MTV's Greatest Hits was a pop music program on the European television channel MTV. It started on 19 March 1990, and between 1991 and 1994 was presented by Paul King, with Pip Dann, Richie Rich and others substituting for King in his absence. King used a variety of catchphrases. MTV's Greatest Hits gained in popularity through the years. After Paul King's departure the show continued on MTV with different VJs, and ended in or about 1996.

==Content==
The main concept was to show all the greatest hits from the 1960s, 1970s, 1980s and early 1990s. The program featured videos from Madonna, Prince, Duran Duran and others.

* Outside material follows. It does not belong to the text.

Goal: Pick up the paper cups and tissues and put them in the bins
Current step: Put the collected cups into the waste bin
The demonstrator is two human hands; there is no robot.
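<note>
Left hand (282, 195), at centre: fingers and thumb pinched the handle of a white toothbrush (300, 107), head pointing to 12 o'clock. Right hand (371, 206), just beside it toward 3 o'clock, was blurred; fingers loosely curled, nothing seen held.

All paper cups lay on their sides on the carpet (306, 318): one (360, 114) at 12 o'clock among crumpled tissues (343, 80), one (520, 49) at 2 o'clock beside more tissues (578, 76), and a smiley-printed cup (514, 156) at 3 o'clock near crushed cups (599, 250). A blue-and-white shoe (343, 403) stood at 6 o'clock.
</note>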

The show was broadcast at 4pm and then repeated at 10pm CET. In 1993, the program was aired at 1pm and then at 8pm

== Farewell to Paul King ==
The last edition with Paul King was aired on 29 July 1994. He said: "I am pulling out some of those videos that I really do think deserve to be called great and classic".

His choices were:
- Laid Back - Bakerman
- Talking Heads - Once In A Lifetime
- David Bowie - Ashes To Ashes
- The Cure - Close To Me
- Depeche Mode - Enjoy The Silence
- A House - Endless Art
- The The - Heartland
- Prince - I Wish U Heaven
- Michael Jackson - Thriller (uncut version)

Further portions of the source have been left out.